• **Aim of the task**
Please give the listing again in its entirety, exactly as written.

□ □ □

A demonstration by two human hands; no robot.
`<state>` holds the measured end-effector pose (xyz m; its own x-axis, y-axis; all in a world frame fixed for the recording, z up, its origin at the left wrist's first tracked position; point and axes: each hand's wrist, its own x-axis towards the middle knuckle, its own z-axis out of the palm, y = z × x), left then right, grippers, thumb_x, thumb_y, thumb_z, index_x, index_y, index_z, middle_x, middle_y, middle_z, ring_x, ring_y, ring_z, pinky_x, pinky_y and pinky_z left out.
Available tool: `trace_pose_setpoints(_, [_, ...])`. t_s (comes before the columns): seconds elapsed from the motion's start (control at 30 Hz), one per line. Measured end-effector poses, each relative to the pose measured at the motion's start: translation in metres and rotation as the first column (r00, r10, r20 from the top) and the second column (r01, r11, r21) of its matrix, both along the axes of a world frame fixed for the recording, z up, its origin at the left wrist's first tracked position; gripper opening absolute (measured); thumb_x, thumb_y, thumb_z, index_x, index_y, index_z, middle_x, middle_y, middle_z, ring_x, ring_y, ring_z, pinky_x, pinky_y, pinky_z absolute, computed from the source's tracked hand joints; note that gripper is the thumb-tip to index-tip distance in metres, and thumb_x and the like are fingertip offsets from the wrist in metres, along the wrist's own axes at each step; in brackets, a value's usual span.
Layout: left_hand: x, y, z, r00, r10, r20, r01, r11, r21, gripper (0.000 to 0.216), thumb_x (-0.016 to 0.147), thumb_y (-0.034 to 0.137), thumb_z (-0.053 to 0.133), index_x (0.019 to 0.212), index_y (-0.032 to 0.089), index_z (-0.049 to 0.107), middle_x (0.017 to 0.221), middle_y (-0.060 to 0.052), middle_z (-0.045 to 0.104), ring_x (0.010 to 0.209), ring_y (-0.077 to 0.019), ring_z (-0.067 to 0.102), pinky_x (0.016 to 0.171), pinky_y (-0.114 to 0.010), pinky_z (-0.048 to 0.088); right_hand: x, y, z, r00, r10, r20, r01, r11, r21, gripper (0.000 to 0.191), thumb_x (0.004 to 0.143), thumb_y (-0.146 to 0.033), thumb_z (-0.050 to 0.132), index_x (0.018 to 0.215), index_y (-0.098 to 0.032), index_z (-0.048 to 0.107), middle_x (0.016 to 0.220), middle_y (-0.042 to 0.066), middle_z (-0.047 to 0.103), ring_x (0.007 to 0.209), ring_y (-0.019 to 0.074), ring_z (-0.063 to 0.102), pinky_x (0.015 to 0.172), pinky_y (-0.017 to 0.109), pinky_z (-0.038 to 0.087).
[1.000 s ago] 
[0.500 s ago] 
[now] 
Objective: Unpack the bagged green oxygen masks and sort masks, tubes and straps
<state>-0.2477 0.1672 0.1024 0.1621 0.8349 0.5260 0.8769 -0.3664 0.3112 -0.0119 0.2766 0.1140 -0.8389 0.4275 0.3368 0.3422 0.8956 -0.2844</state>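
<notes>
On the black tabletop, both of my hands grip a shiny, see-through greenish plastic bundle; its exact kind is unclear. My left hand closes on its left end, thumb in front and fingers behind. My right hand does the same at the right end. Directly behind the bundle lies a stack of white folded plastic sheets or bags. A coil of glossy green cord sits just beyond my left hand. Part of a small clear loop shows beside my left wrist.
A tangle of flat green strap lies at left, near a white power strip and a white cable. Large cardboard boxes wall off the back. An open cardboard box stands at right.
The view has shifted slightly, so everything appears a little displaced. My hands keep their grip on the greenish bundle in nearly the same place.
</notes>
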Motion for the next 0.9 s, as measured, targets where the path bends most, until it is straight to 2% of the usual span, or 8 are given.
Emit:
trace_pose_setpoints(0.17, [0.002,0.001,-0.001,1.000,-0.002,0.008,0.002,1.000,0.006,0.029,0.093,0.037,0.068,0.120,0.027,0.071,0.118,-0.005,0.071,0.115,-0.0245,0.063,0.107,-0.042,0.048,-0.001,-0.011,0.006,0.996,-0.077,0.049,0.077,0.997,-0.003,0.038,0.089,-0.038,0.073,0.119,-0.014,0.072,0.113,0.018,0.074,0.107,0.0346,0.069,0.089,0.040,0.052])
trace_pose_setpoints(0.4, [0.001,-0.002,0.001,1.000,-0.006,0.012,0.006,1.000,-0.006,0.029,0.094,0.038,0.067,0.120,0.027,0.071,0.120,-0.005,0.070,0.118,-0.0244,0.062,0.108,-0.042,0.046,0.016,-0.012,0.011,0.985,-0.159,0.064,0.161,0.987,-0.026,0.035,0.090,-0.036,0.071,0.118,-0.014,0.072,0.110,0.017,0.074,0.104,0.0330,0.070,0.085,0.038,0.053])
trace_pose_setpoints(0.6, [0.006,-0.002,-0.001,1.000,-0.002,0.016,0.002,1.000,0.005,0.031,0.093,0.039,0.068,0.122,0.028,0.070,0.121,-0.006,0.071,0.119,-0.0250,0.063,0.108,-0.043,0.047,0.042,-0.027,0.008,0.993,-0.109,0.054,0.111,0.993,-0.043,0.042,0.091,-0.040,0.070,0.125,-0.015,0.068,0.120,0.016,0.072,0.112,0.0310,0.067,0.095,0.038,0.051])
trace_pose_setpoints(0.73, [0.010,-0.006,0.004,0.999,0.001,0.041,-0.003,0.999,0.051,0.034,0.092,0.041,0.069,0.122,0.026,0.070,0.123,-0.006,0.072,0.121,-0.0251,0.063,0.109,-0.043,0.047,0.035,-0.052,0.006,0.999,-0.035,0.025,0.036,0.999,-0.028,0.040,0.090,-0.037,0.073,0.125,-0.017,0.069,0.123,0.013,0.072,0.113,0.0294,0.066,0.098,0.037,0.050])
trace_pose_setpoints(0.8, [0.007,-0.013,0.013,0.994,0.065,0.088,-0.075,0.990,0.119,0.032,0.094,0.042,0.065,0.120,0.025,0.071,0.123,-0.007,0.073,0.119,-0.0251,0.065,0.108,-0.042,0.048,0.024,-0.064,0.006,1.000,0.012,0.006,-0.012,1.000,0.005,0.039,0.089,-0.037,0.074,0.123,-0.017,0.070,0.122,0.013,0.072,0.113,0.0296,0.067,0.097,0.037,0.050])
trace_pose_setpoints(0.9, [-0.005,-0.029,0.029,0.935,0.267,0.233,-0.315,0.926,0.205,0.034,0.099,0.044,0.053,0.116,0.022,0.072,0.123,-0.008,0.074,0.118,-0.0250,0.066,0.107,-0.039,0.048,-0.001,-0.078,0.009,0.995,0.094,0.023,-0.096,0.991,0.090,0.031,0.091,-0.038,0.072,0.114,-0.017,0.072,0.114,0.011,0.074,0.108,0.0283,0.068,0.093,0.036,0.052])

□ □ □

• **Task solution**
A demonstration by two human hands; no robot.
`<state>` holds the measured end-effector pose (xyz m; its own x-axis, y-axis; all in a world frame fixed for the recording, z up, its origin at the left wrist's first tracked position; point and axes: each hand's wrist, its own x-axis towards the middle knuckle, its own z-axis out of the palm, y = z × x), left then right, grippers, thumb_x, thumb_y, thumb_z, index_x, index_y, index_z, middle_x, middle_y, middle_z, ring_x, ring_y, ring_z, pinky_x, pinky_y and pinky_z left out.
Available tool: `trace_pose_setpoints(_, [_, ...])`. t_s (comes before the columns): seconds elapsed from the motion's start (control at 30 Hz), one per line. Measured end-effector poses, each relative to the pose measured at the motion's start: translation in metres and rotation as the first column (r00, r10, r20 from the top) and the second column (r01, r11, r21) of its matrix, both along the axes of a world frame fixed for the recording, z up, its origin at the left wrist's first tracked position; gripper opening absolute (measured); thumb_x, thumb_y, thumb_z, index_x, index_y, index_z, middle_x, middle_y, middle_z, ring_x, ring_y, ring_z, pinky_x, pinky_y, pinky_z absolute, computed from the source's tracked hand joints; note that gripper is the thumb-tip to index-tip distance in metres, and thumb_x and the like are fingertip offsets from the wrist in metres, along the wrist's own axes at each step; in brackets, a value's usual span.
Layout: left_hand: x, y, z, r00, r10, r20, r01, r11, r21, gripper (0.000 to 0.216), thumb_x (-0.016 to 0.147), thumb_y (-0.034 to 0.137), thumb_z (-0.053 to 0.133), index_x (0.019 to 0.212), index_y (-0.032 to 0.089), index_z (-0.049 to 0.107), middle_x (0.017 to 0.221), middle_y (-0.060 to 0.052), middle_z (-0.045 to 0.104), ring_x (0.010 to 0.209), ring_y (-0.077 to 0.019), ring_z (-0.067 to 0.102), pinky_x (0.016 to 0.171), pinky_y (-0.114 to 0.010), pinky_z (-0.048 to 0.088); right_hand: x, y, z, r00, r10, r20, r01, r11, r21, gripper (0.000 to 0.191), thumb_x (0.004 to 0.143), thumb_y (-0.146 to 0.033), thumb_z (-0.050 to 0.132), index_x (0.018 to 0.215), index_y (-0.098 to 0.032), index_z (-0.048 to 0.107), middle_x (0.016 to 0.220), middle_y (-0.042 to 0.066), middle_z (-0.047 to 0.103), ring_x (0.007 to 0.209), ring_y (-0.019 to 0.074), ring_z (-0.063 to 0.102), pinky_x (0.015 to 0.172), pinky_y (-0.017 to 0.109), pinky_z (-0.038 to 0.087).
[1.000 s ago] 
[0.500 s ago] 
[now] 
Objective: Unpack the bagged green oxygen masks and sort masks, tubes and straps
<state>-0.2477 0.1672 0.1024 0.1621 0.8349 0.5260 0.8769 -0.3664 0.3112 -0.0119 0.2766 0.1140 -0.8389 0.4275 0.3368 0.3422 0.8956 -0.2844</state>
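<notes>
On the black tabletop, both of my hands grip a shiny, see-through greenish plastic bundle; its exact kind is unclear. My left hand closes on its left end, thumb in front and fingers behind. My right hand does the same at the right end. Directly behind the bundle lies a stack of white folded plastic sheets or bags. A coil of glossy green cord sits just beyond my left hand. Part of a small clear loop shows beside my left wrist.
A tangle of flat green strap lies at left, near a white power strip and a white cable. Large cardboard boxes wall off the back. An open cardboard box stands at right.
The view has shifted slightly, so everything appears a little displaced. My hands keep their grip on the greenish bundle in nearly the same place.
</notes>
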Motion for the next 0.9 s, as measured, targets where the path bends most, until it is straight to 2% of the usual span, or 8 are given.
Emit:
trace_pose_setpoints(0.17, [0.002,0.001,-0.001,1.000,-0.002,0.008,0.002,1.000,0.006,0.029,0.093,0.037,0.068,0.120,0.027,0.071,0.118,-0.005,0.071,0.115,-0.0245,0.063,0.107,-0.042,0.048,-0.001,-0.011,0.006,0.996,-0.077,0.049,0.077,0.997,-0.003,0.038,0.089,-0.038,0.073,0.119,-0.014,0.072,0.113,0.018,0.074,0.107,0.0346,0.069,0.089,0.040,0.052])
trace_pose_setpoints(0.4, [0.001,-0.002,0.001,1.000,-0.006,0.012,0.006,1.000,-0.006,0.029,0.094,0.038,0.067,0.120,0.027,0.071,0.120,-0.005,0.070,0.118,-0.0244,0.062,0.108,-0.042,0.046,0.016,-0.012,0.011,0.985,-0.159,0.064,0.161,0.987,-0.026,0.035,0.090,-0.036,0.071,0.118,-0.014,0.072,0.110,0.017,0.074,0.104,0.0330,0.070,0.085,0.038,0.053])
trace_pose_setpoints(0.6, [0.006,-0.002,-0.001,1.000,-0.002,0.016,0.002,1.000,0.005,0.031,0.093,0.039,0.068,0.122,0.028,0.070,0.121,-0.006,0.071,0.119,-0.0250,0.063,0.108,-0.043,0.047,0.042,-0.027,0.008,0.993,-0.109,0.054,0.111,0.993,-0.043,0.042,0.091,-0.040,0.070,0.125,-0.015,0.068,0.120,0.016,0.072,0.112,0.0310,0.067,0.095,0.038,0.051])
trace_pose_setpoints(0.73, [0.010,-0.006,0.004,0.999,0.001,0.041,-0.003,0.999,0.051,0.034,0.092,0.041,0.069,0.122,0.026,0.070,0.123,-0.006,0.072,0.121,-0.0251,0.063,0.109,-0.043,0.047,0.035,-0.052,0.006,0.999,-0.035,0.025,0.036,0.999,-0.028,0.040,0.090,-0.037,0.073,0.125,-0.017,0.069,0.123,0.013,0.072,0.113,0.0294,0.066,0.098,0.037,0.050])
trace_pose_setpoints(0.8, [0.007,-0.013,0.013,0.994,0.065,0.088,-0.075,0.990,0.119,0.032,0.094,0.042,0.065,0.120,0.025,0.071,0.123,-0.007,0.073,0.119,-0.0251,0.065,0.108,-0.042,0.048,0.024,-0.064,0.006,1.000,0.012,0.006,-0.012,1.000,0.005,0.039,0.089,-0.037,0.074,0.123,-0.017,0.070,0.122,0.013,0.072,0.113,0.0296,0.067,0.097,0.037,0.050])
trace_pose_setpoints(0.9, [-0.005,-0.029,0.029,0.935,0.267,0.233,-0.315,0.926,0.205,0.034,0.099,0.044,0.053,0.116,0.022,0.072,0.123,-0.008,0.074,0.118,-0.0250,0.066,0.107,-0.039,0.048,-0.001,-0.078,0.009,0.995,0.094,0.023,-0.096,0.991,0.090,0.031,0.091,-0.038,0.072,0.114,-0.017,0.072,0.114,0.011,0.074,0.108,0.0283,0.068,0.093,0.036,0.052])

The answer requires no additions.